La situation hypothétique que nous traçons est la description de la forme que prendrait un mouvement que nous jugeons irréversible, qui est le déclin américain. « La vraie question n'est pas de savoir si l'hégémonie US décline, mais si les USA peuvent trouver une façon de décliner gracieusement, avec un minimum de dommages pour le monde et pour elle-même », écrit Immanuel Wallerstein, de Yale University (Foreign Policy, juillet-août 2002) : l'option que nous examinons, celle de la poussée religieuse, est le terme du déclin brutal de l'alternative envisagée par Wallerstein. Dans cette perspective, l'Europe devra trouver un allié dans le domaine où la pression se fera sentir. Cet allié, c'est l'Église de Rome, l'Église catholique. Cette puissance soft pourrait jouer, vis-à-vis des USA, le rôle qu'elle joua vis-à-vis de l'URSS dans les années 1980, en élisant un pape polonais. Elle tient dans sa manche le formidable atout de la puissance montante du catholicisme hispanique, au Mexique et aux USA. C'est selon cette perspective qu'il faut observer la possibilité qu'on évoque de l'élection d'un pape d'origine hispanique, direct ou deuxième successeur de Jean-Paul II selon la stratégie qu'adopterait l'Église.

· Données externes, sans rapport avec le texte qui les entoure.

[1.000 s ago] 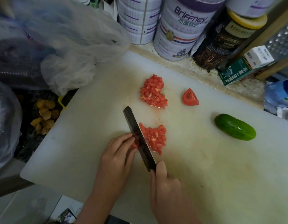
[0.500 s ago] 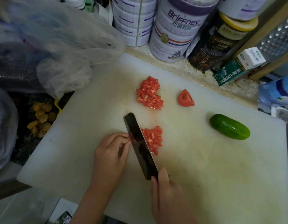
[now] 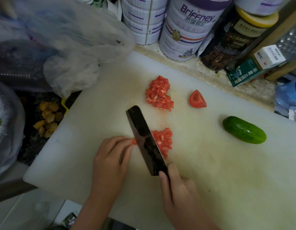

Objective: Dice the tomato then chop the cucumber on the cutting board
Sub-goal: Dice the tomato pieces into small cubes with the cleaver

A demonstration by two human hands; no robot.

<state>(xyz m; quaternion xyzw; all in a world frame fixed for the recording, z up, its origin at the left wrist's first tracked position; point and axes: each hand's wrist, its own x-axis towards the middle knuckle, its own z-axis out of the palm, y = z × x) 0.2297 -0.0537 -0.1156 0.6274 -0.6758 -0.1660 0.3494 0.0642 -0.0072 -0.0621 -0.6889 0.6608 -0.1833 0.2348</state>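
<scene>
While the right grip [image 3: 178,191] clasps the knife [image 3: 144,140], the left grip [image 3: 110,156] pinches a tomato scrap [image 3: 134,141] just left of the knife; soft and wet, probably best pinned from above. The firm cucumber [image 3: 244,129] lies well right.

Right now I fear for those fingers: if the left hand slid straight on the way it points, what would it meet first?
The left hand touches a tomato bit; just beyond it comes the knife, though the gap is hard to judge.
</scene>
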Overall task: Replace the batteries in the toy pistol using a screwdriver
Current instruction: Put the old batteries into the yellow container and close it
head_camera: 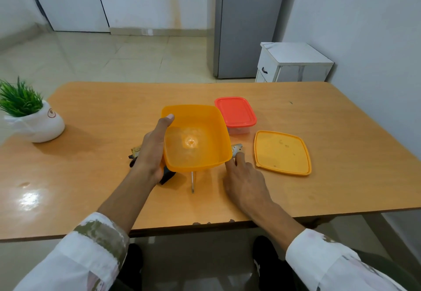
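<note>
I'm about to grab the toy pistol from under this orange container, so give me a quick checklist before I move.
1. Orange container gripped by the left hand, tilted up: ok.
2. Container empty inside: ok.
3. Toy pistol within reach, right hand at its silver end: ok.
4. Screwdriver on the table, shaft showing below the container: ok.
5. Fresh batteries in sight: cannot tell; none show.

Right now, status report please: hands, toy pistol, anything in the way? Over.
Left hand grips orange tub. Right hand open, reaching beside it. Toy pistol, screwdriver mostly hidden under tub.
</note>
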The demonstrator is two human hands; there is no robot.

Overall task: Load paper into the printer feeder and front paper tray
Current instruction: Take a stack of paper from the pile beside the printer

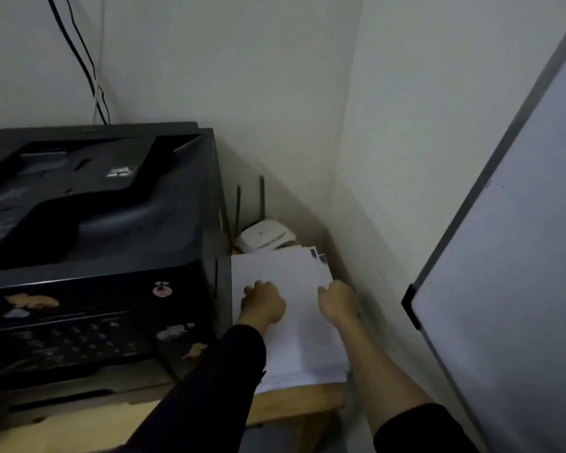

@CHAPTER FINAL = Perspective étrange, ressuscitant une référence à un passé qui semblait enfui à jamais, dans un temps où l'affrontement avec le terrorisme ne craint pas cette référence et accentue encore son crédit nouveau. Enfin, cette perspective s'inscrit dans un courant où des réflexions nouvelles envisagent le retour à des valeurs conservatrices, dans un sens culturel et traditionnel dont l'Église catholique est porteuse et nullement dans le sens faussement droitier de courants libéraux prisonniers de leur option moderniste et économiste.